07/2011; 7(12):4259-66. DOI: 10.1016/j.actbio.2011.07.005
The effects of the microstructures and phases of Zr-rich Mo alloys on their magnetic susceptibilities and mechanical properties were investigated in order to develop a Zr alloy with low magnetic susceptibility for use in magnetic resonance imaging (MRI). The magnetic susceptibility was measured with a magnetic susceptibility balance, while mechanical properties were evaluated by a tensile test. The microstructure was evaluated with an X-ray diffractometer, an optical microscope, and a transmission electron microscope. Evaluation of the microstructures revealed that the α' phase was the dominant form at less than 2% Mo content in the as-cast alloy. The ω phase was formed in as-cast Zr-3Mo but disappeared with aging at 973 K. Magnetic susceptibility was reflected in the phase constitution: the susceptibility showed a local minimum at Zr-(0.5-1)Mo with mostly α' phase and a minimum at Zr-3Mo with mostly β and ω phases. The magnetic susceptibility of as-cast Zr-3Mo increased at 973 K due to disappearance of the ω phase. However, the susceptibility was still as low as that of as-cast Zr-1Mo. The ultimate tensile strength of α'-based Zr-Mo alloys was tailored from 674 to 970 MPa, and the corresponding elongation varied from 11.1% to 2.9%. Because Zr-Mo alloys containing ω phase were found, through tensile tests, to be brittle this phase should be avoided, irrespective of the low magnetic susceptibility, in order to maintain mechanical reliability. Elongation of the Zr-3Mo alloy was dramatically improved when the phase constitution was changed to α and β phases by aging at 973 K for 86.4 ks. The magnetic susceptibilities of the α'-based Zr-Mo alloys are one-third those of Ti-6Al-4V and Ti-6Al-7Nb, and thus these Zr alloys are useful for medical devices under MRI.
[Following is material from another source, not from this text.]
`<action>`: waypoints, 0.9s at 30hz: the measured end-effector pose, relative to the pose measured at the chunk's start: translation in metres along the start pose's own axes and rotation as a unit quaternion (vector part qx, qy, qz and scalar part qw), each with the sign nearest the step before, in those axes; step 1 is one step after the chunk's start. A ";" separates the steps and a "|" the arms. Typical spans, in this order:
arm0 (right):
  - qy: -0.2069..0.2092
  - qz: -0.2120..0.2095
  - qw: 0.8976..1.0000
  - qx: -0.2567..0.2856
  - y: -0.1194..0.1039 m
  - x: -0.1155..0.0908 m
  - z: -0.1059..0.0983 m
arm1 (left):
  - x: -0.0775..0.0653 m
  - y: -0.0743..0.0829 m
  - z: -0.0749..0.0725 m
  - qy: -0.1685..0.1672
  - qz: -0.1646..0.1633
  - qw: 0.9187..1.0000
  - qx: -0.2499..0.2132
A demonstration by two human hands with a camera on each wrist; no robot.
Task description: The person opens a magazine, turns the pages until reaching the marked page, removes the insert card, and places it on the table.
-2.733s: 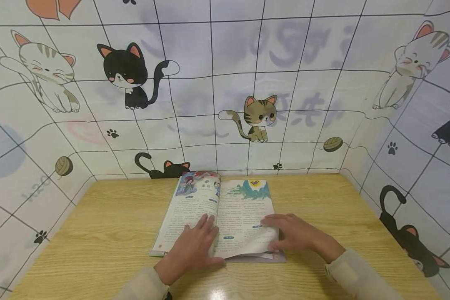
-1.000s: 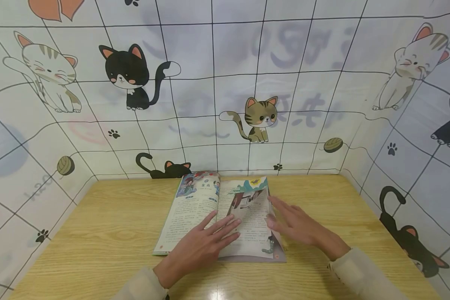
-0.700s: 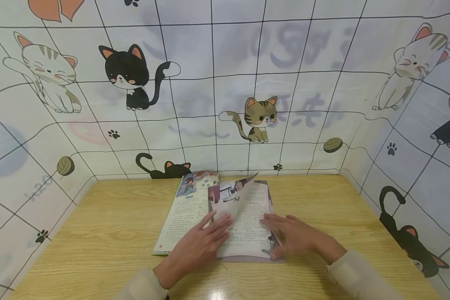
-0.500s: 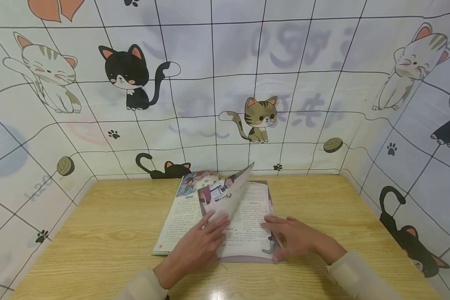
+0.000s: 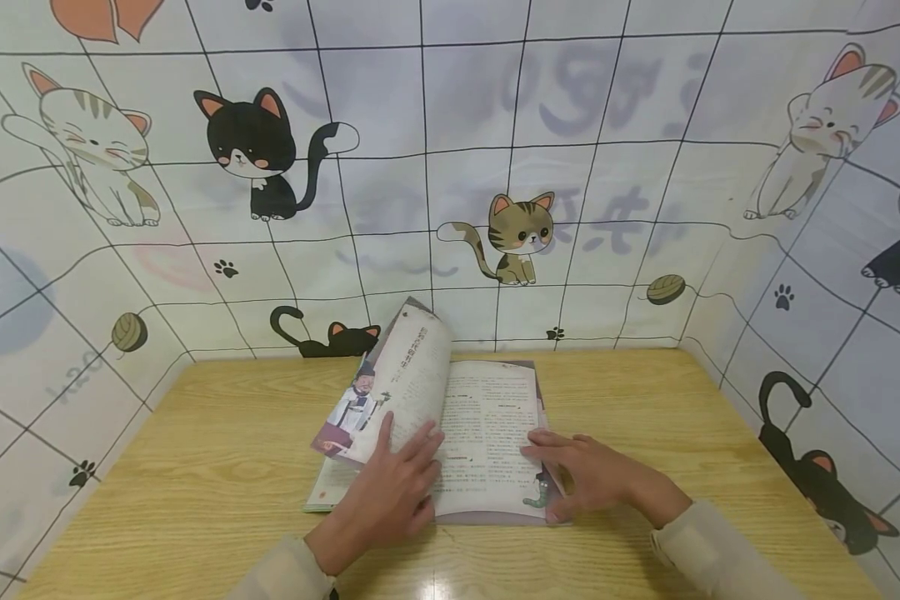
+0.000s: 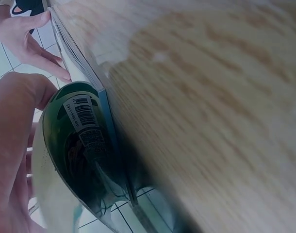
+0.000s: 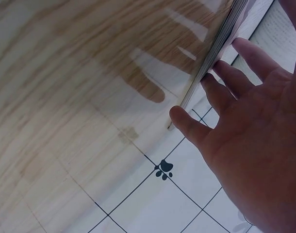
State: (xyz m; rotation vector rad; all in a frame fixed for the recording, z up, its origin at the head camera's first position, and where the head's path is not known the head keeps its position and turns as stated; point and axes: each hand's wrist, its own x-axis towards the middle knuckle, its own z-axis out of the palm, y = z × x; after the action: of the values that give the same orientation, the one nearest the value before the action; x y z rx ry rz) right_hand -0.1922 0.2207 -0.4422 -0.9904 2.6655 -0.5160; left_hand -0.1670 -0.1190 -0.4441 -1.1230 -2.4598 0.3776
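Note:
An open magazine (image 5: 491,417) lies on the wooden table. Over its left side leans a lifted page (image 5: 412,375), with a drawn robed figure at its outer edge and its top corner raised. My left hand (image 5: 393,492) rests on the lower part of this page near the spine, fingers extended. My right hand (image 5: 588,471) touches the magazine's lower right edge, thumb near the corner and relaxed fingers on the page. In the right wrist view, the right fingertips (image 7: 211,80) lie along the page edges. A green cover (image 6: 73,131) with a barcode curves up beside the left hand in the left wrist view.
The pale wooden table (image 5: 217,433) extends around the magazine on both sides. Behind and beside it hangs a white grid-patterned cloth (image 5: 390,258) printed with cartoon cats, paw prints and yarn balls.
A page has swung from the right side over to the left, now leaning over the left pages. My left hand has shifted slightly left with it; my right hand has settled at the right edge.

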 end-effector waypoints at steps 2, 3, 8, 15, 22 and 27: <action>-0.001 0.002 1.000 0.001 -0.001 0.000 0.000 | -0.001 0.000 0.000 -0.011 -0.011 1.000 -0.008; -0.001 0.003 1.000 0.002 -0.001 0.000 -0.001 | -0.001 0.000 0.001 -0.016 -0.017 1.000 -0.015; -0.002 0.005 1.000 0.006 -0.002 0.000 -0.002 | -0.003 0.000 0.002 -0.046 -0.054 0.993 -0.092; -0.001 0.008 1.000 0.005 -0.001 0.000 0.001 | -0.006 0.000 0.004 -0.083 -0.092 0.976 -0.178; 0.001 0.007 1.000 0.006 -0.003 0.000 0.000 | -0.006 0.000 0.006 -0.094 -0.102 0.972 -0.191; 0.000 0.007 1.000 0.003 -0.004 0.000 -0.001 | -0.006 0.000 0.006 -0.084 -0.101 0.973 -0.192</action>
State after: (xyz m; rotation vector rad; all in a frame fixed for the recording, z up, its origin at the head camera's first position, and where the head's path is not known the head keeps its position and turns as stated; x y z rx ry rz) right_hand -0.1899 0.2182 -0.4396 -0.9678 2.6670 -0.5213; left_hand -0.1661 -0.1237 -0.4511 -1.0001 -2.8487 -0.0736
Available from: Noriyuki Wakabayashi
- "al., 2003). Metals become magnetized when exposed to the high static magnetic field of an MRI machine and field inhomogeneity is induced as a result of the newly created magnetic field around the metallic dental devices. This inhomogeneity generates artifacts that then inhibit the precision of MRI diagnosis (Cortes et al., 2015; Hong et al., 2014; Suyalatu. et al., 2011). The size of the area that is affected by the artifacts is related to the magnetic susceptibility of the metals and decreases with decreasing magnetic susceptibility (Imai et al., 2013)."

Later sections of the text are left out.